-- INPUT RECORDS follows --

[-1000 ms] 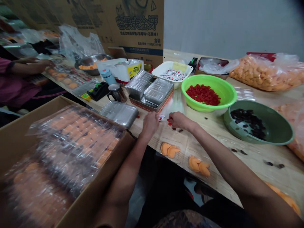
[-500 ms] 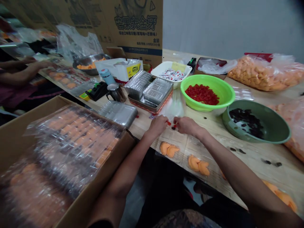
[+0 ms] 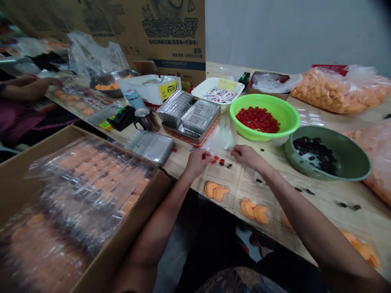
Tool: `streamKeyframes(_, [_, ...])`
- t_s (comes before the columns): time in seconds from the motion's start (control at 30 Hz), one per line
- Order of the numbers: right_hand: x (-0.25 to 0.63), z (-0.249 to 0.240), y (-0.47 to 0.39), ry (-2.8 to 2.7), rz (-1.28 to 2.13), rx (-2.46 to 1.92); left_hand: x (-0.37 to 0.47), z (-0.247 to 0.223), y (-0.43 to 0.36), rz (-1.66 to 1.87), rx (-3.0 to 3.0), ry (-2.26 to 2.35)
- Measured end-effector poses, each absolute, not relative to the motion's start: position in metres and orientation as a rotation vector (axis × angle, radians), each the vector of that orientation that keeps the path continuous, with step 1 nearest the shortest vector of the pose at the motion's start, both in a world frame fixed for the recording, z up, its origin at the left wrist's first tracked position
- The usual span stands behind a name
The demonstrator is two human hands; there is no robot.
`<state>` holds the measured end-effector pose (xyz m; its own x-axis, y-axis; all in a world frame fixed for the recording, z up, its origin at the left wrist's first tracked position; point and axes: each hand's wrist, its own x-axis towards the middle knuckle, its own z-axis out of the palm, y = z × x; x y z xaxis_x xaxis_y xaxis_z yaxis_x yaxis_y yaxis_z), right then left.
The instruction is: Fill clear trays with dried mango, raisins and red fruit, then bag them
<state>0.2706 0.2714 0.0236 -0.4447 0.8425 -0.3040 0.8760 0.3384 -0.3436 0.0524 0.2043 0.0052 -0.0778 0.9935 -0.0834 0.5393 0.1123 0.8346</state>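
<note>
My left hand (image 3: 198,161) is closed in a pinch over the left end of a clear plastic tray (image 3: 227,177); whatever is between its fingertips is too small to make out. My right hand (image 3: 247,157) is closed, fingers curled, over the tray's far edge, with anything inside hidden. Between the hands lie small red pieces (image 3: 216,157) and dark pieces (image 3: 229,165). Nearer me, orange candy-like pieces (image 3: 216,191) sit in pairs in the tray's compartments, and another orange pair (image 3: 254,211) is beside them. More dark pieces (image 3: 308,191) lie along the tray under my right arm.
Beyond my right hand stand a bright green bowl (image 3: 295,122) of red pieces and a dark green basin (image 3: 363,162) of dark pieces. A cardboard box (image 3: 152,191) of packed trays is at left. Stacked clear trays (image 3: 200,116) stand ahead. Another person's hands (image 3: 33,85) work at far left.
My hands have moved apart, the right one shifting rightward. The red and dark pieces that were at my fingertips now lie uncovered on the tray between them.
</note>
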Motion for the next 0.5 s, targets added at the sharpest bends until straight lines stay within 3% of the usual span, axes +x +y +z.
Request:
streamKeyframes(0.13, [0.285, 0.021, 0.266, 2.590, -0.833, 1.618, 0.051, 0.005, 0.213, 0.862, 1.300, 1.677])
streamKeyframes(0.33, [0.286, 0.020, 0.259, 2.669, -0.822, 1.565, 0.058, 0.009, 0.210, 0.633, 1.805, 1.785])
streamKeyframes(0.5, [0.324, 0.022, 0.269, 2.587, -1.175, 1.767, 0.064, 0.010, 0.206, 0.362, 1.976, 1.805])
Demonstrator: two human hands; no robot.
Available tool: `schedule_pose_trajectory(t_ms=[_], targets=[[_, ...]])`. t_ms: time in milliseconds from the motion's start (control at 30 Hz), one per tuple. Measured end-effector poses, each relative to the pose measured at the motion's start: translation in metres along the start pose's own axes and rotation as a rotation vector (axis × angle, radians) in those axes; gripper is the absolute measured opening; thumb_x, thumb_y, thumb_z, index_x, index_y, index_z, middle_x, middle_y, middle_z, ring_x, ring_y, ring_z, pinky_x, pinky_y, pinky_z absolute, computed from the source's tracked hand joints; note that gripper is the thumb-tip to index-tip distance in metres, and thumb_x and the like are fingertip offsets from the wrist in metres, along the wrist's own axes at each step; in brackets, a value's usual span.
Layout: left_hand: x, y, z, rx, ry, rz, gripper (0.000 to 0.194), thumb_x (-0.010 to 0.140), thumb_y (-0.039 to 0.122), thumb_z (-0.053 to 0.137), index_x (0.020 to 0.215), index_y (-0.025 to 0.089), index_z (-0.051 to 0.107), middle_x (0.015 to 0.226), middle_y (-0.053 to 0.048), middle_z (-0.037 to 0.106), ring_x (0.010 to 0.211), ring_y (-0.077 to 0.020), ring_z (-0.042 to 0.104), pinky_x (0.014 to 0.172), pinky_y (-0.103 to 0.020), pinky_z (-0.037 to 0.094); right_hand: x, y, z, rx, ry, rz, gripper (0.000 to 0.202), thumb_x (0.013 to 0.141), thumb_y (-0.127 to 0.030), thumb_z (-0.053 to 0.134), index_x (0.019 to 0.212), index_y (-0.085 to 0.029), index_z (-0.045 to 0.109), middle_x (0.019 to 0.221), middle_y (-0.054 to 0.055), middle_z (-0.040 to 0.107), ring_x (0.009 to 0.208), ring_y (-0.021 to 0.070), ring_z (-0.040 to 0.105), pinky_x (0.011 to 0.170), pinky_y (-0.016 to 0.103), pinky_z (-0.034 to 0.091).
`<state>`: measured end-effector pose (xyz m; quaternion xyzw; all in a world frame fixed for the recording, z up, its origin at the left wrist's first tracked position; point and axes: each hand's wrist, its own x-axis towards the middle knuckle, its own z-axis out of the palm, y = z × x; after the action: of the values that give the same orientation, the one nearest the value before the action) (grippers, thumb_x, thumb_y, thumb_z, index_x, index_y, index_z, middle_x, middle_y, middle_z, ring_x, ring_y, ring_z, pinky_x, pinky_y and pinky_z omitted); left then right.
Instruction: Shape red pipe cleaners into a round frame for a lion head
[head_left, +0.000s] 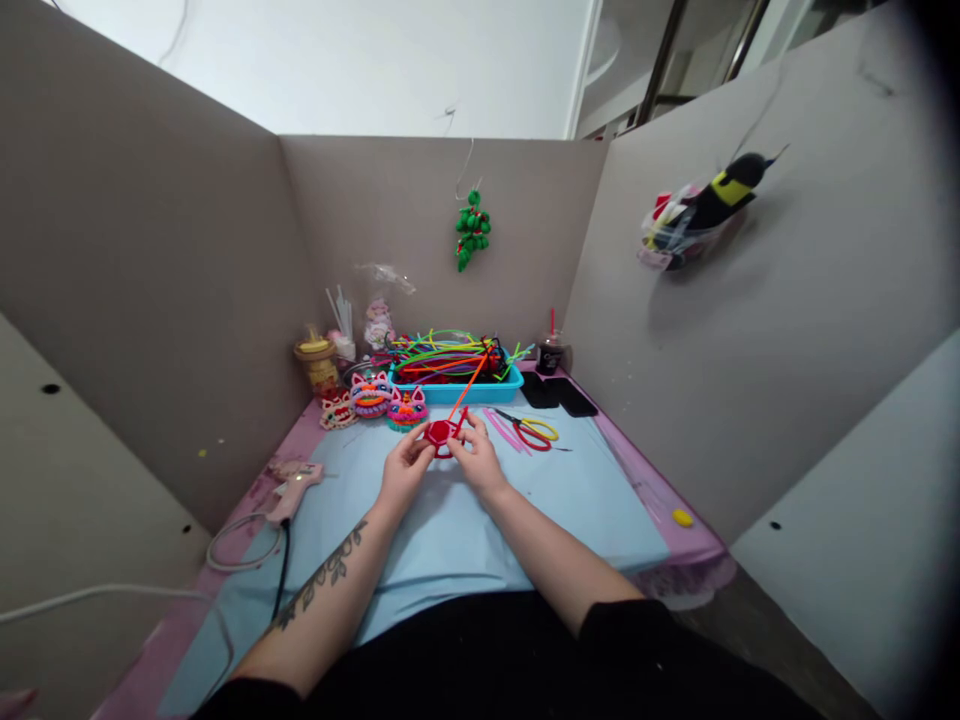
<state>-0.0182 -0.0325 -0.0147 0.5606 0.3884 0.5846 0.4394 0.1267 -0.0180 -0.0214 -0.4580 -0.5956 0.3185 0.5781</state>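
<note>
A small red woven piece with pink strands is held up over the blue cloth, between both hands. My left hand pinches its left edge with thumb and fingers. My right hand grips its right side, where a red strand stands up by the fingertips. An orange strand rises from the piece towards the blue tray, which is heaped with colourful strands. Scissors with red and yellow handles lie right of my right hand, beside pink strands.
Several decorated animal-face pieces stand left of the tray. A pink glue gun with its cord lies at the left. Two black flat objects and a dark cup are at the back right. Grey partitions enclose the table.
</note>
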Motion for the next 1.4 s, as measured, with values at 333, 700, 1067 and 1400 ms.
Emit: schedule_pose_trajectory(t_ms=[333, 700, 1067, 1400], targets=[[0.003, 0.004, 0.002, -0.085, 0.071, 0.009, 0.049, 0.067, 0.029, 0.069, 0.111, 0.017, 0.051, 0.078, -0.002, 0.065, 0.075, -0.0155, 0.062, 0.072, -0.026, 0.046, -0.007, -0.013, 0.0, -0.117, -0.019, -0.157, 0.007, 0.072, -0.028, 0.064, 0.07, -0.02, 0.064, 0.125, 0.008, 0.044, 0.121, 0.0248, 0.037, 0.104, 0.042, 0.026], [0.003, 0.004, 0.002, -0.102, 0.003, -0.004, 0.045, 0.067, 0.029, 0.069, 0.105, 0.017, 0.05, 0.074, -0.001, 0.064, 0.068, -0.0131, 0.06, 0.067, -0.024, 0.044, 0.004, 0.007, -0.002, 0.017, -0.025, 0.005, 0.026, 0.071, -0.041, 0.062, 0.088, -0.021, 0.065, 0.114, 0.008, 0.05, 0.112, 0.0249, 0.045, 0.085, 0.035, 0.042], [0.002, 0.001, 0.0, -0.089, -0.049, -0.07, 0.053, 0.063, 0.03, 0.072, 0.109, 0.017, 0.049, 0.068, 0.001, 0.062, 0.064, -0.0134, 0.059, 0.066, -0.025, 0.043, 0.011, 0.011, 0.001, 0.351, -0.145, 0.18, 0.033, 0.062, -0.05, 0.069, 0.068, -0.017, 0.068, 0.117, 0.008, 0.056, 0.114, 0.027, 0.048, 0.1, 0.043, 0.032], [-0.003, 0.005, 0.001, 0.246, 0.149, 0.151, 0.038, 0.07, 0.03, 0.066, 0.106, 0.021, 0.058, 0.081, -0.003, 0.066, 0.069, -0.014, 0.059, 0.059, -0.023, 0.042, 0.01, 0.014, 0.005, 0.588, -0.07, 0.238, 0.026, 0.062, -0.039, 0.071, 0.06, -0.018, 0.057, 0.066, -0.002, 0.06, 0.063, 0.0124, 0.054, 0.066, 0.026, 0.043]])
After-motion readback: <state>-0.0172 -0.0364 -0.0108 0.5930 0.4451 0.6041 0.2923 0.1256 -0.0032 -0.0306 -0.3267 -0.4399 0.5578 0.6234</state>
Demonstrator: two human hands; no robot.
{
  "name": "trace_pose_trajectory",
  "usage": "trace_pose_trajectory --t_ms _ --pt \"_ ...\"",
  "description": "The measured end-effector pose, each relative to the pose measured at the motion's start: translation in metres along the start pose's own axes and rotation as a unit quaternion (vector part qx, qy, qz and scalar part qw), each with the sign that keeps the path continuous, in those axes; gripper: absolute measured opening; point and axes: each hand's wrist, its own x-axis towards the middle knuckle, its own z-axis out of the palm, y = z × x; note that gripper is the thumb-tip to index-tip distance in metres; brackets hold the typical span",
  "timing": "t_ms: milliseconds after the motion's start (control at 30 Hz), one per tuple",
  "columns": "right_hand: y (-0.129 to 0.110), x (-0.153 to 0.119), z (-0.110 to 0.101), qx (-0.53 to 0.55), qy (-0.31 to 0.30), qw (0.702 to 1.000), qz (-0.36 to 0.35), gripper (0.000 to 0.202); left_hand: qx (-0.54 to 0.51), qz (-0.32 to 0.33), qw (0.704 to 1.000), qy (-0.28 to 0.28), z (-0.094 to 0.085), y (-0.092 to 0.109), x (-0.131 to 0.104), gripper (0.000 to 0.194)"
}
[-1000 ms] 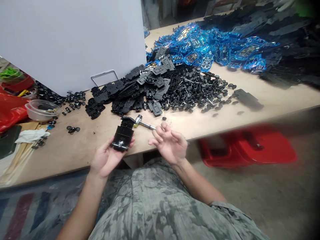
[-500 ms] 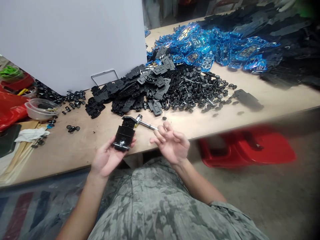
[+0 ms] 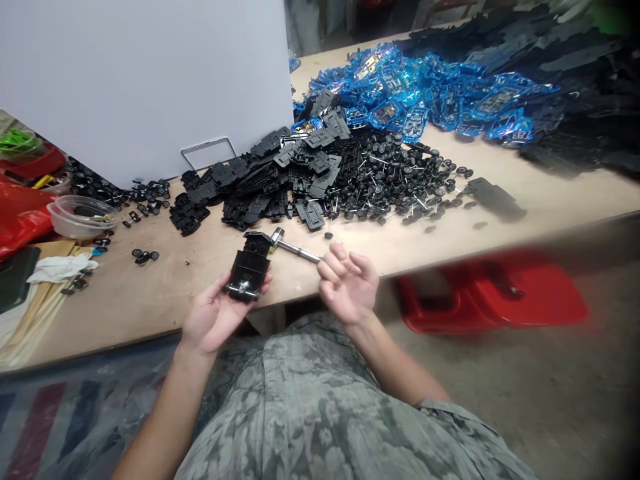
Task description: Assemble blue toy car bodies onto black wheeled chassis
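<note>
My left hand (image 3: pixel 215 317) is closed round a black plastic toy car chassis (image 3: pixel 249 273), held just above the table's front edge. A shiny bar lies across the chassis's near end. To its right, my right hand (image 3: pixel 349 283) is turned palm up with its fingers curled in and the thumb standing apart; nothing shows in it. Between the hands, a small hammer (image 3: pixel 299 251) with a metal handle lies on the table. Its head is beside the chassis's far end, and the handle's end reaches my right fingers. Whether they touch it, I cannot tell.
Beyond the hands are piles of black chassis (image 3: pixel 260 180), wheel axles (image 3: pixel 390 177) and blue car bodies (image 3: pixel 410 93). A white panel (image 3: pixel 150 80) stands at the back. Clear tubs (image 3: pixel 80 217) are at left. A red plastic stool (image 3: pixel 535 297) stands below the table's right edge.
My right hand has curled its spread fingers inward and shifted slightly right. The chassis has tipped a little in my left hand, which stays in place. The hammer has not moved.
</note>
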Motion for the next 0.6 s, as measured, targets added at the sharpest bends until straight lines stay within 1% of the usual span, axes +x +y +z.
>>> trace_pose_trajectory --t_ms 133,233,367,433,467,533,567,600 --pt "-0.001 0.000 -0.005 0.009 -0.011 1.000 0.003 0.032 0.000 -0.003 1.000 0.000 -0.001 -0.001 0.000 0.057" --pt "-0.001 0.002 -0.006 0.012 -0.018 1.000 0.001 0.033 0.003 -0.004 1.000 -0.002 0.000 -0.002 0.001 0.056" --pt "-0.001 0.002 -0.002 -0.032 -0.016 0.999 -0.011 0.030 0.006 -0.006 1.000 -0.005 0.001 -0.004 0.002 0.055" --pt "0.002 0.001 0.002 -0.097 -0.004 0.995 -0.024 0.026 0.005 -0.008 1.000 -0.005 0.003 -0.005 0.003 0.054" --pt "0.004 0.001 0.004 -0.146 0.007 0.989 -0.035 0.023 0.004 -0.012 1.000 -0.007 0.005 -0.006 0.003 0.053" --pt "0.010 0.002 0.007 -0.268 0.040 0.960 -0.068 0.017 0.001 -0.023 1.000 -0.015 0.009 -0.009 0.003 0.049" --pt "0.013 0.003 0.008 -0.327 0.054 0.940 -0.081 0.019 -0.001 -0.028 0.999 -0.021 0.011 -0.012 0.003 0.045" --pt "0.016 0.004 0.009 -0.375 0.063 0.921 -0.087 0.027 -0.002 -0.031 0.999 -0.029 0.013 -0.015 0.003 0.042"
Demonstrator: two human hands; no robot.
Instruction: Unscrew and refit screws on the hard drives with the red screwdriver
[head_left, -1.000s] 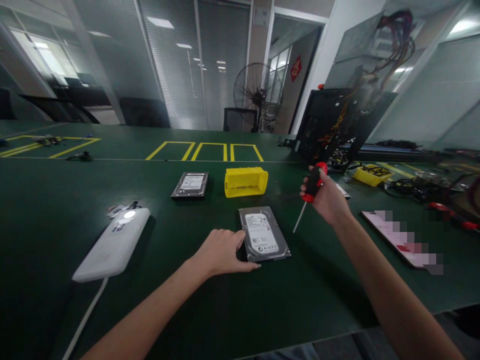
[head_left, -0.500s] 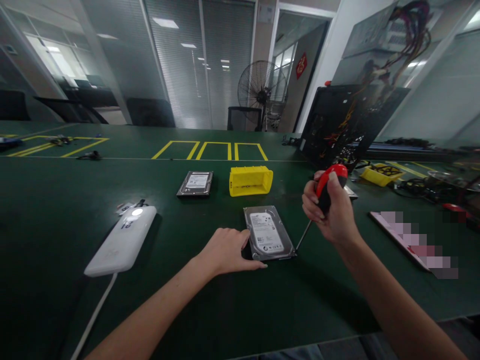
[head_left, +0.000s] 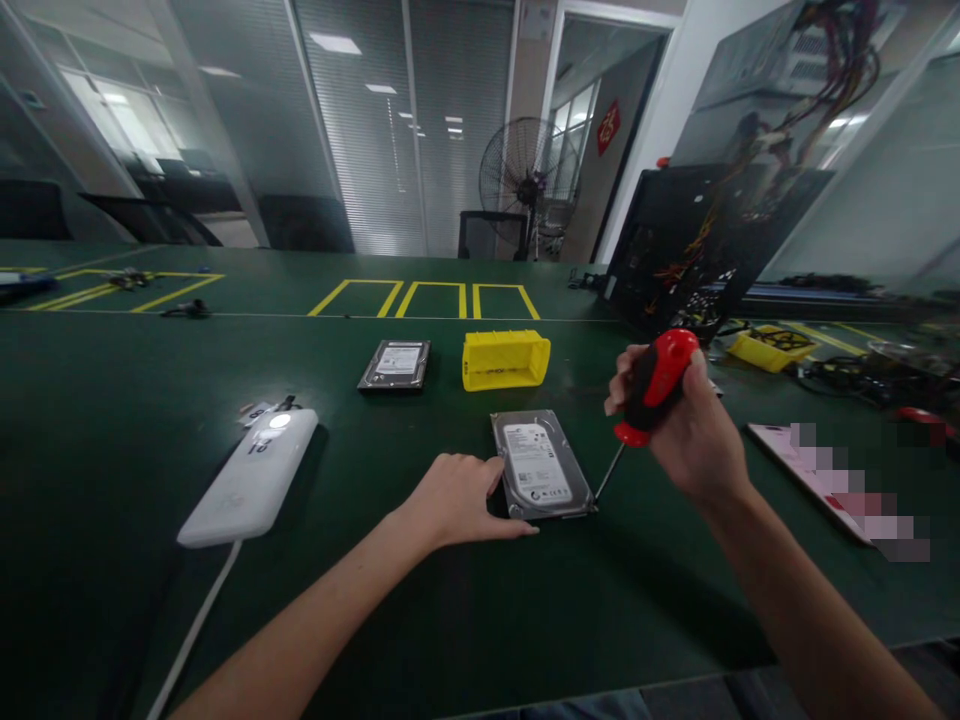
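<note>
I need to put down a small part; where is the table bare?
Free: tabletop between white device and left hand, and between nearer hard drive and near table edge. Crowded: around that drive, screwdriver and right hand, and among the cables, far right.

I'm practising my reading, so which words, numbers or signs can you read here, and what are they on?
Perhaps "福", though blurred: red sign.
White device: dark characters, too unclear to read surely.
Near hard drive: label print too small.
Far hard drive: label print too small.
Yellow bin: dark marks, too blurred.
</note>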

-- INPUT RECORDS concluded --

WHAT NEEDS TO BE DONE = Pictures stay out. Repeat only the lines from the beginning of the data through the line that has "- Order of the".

ANSWER SECTION =
[-1000 ms] 
[-500 ms] 
[+0 ms] 
Tool: `streamKeyframes(_, [_, ...])`
- t_s (comes before the columns): time in seconds from the motion's start (control at 30 Hz), one per line
- Order of the numbers: right_hand: x (-0.25 to 0.63), z (-0.249 to 0.240), y (-0.47 to 0.39), ry (-2.8 to 2.7), rz (-1.28 to 2.13), rx (-2.46 to 1.92); left_hand: x (-0.37 to 0.47), z (-0.247 to 0.223), y (-0.43 to 0.36), rz (-1.66 to 1.87), rx (-3.0 to 3.0), ry (-2.26 to 2.35)

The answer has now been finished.